Introduced with vSphere 6, the Platform Services Controller (PSC) provides several core services, such as Certificate Authority, License service and Single Sign-On (SSO).
Multiple external PSCs can be deployed serving one (or more) service, such as vCenter Server, Site Recovery Manager or vRealize Automation. When deploying the Platform Services Controller for multiple services, availability of the Platform Services Controller must be considered. In some cases, having more than one PSC deployed in a highly available architecture is recommended. When configured in high availability (HA) mode, the PSC instances replicate state information between each other, and the external products (vCenter Server for example) interact with the PSCs through a load balancer.

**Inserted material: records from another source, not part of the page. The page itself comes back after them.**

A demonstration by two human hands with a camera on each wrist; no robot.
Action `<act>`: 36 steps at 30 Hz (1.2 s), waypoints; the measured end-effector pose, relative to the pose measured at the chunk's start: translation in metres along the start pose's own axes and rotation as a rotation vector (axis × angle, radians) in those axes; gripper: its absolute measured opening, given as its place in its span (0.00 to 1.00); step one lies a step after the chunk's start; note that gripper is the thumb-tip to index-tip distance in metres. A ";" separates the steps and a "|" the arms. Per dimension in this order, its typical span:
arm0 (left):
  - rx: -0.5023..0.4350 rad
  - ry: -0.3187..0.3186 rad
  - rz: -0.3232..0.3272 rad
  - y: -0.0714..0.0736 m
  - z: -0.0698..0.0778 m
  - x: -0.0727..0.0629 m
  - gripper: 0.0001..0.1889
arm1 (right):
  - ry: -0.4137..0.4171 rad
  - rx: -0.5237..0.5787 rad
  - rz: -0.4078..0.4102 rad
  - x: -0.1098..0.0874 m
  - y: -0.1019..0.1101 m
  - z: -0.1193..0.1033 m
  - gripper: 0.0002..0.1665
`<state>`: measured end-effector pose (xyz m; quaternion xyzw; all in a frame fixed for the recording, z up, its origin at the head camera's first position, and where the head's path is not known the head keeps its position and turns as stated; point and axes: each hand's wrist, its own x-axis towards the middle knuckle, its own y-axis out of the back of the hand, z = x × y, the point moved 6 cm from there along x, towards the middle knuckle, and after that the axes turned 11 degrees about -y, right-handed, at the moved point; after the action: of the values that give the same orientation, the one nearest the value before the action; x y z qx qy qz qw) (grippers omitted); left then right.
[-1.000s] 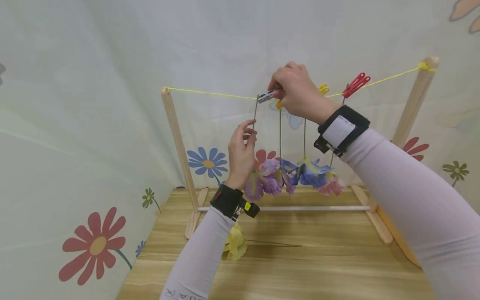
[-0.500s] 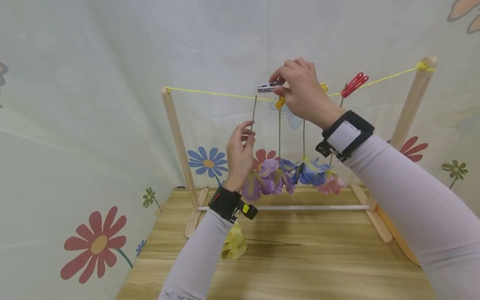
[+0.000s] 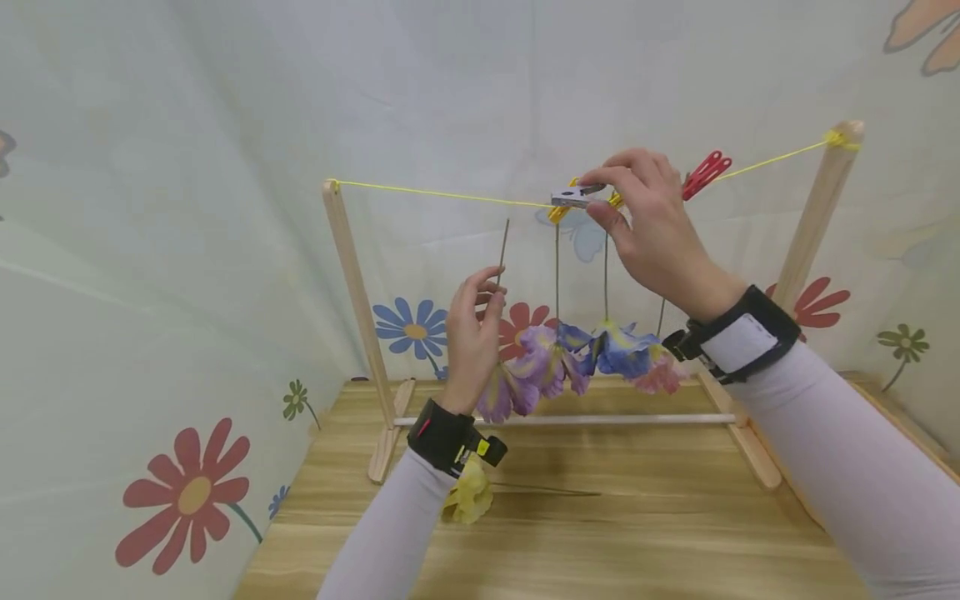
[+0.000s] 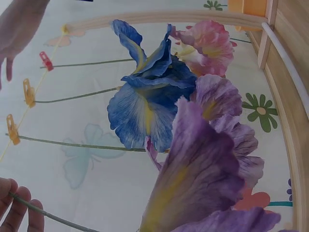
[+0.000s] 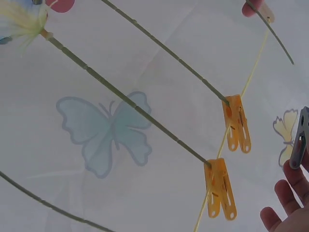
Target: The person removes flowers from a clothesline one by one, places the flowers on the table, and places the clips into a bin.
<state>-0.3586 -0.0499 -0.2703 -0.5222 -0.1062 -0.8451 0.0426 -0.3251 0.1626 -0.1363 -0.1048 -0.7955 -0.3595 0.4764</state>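
My left hand (image 3: 472,337) pinches the thin green stem (image 4: 53,215) of a purple artificial flower (image 4: 193,169), which hangs blossom down. The stem's free end points up, below the yellow line (image 3: 435,193). Between the thumb and fingers of my right hand (image 3: 656,229) is a grey clothespin (image 3: 573,197), overlapping a yellow clothespin (image 3: 557,214) in the head view. That yellow clothespin holds another purple flower (image 3: 551,358) on the line. Farther right, a second yellow clothespin (image 5: 220,188) holds a blue flower (image 4: 149,101), and a red clothespin (image 3: 707,175) a pink one (image 4: 207,46).
The line runs between a left wooden post (image 3: 360,300) and a right wooden post (image 3: 817,217). A white crossbar (image 3: 637,419) joins them low down. On the wooden table (image 3: 600,542) lies a yellow flower (image 3: 471,493) with its stem pointing right.
The grey clothespin has come away from the stem tip at the line, risen, then moved right and down with my right hand. My left hand has lowered the purple flower slightly.
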 end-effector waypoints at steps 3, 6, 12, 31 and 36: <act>-0.002 -0.011 0.007 0.002 0.003 -0.005 0.17 | -0.008 0.026 0.058 -0.014 0.012 0.006 0.17; -0.007 -0.013 0.019 0.004 0.003 -0.011 0.16 | -0.014 0.037 0.096 -0.028 0.021 0.013 0.18; -0.009 0.006 0.012 0.007 0.004 -0.026 0.16 | -0.069 0.047 0.164 -0.052 0.033 0.031 0.22; 0.099 -0.055 -0.041 0.009 0.010 -0.064 0.14 | -0.279 -0.020 0.334 -0.100 0.086 0.071 0.22; 0.113 -0.135 -0.076 0.008 0.012 -0.067 0.15 | -0.306 -0.047 0.414 -0.113 0.106 0.070 0.19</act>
<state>-0.3165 -0.0572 -0.3235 -0.5704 -0.1759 -0.8016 0.0326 -0.2599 0.3061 -0.2007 -0.3296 -0.8113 -0.2527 0.4116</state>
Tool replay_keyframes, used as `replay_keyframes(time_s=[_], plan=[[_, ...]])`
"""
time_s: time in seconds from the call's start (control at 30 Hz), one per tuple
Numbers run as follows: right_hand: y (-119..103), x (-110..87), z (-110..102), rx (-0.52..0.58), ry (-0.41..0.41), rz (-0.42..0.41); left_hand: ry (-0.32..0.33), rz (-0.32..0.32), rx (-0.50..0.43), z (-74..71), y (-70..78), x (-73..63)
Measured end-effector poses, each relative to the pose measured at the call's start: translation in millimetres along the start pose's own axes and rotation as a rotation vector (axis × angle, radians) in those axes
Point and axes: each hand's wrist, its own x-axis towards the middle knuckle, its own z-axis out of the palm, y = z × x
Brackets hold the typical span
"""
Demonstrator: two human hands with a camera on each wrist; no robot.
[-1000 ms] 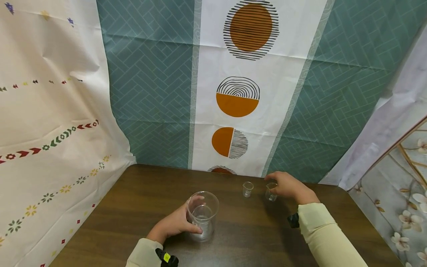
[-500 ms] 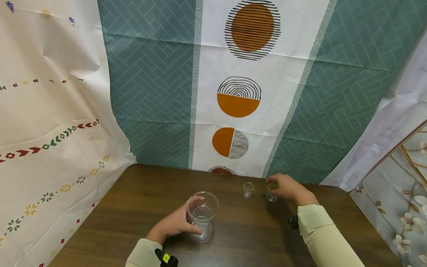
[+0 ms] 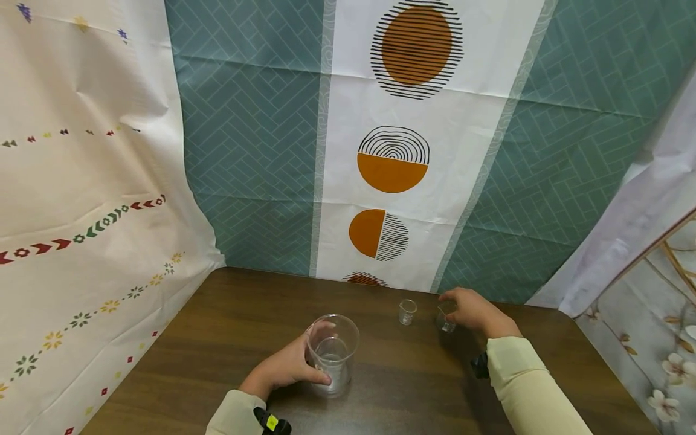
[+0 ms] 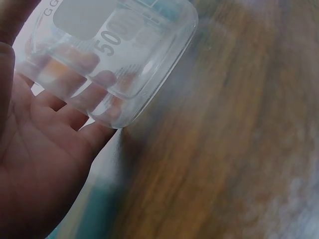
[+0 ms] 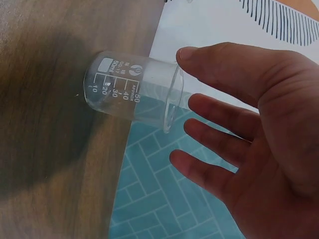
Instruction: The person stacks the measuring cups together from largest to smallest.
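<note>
My left hand [image 3: 293, 365] grips a large clear beaker [image 3: 348, 362] from its left side, thumb in front and fingers behind. The left wrist view shows "500" printed on this large beaker [image 4: 107, 42]. Something clear, apparently a smaller beaker, shows inside it. My right hand [image 3: 475, 311] reaches over a small glass beaker [image 3: 446, 323] on the table. In the right wrist view the small beaker [image 5: 112, 84] bears a white scale. The right hand [image 5: 264, 129] has its thumb near the rim and fingers spread apart from the glass. Whether the thumb touches is unclear.
Another small beaker [image 3: 406, 312] stands on the brown wooden table [image 3: 217, 338], left of the right hand. A patterned teal and white cloth [image 3: 250, 151] hangs at the back edge. Cream cloth [image 3: 98, 241] borders the left side, floral cloth [image 3: 652, 350] the right.
My right hand has sunk slightly toward the small beaker. The left hand stays on the large beaker, and the head view has shifted a little.
</note>
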Motion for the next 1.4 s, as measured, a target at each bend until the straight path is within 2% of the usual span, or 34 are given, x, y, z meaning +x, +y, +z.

This post covers the configuration of an HA PSC deployment with the benefits of using NSX-v 6.2 load balancing feature.
Due to the relationship between vCenter Server and NSX Manager, two different scenarios emerge:
- Scenario A where both PSC nodes are deployed from an existing management vCenter. In this situation, the management vCenter is coupled with NSX which will configure the Edge load balancer. There are no dependencies between the vCenter Server(s) that will use the PSC in HA mode and NSX itself.
- Scenario B where there is no existing vCenter infrastructure (and thus no existing NSX deployment) when the first PSC is deployed. This is a classic “chicken and egg” situation, as the NSX Manager that is actually responsible for load balancing the PSC in HA mode is also connected to the vCenter Server that use the PSC virtual IP.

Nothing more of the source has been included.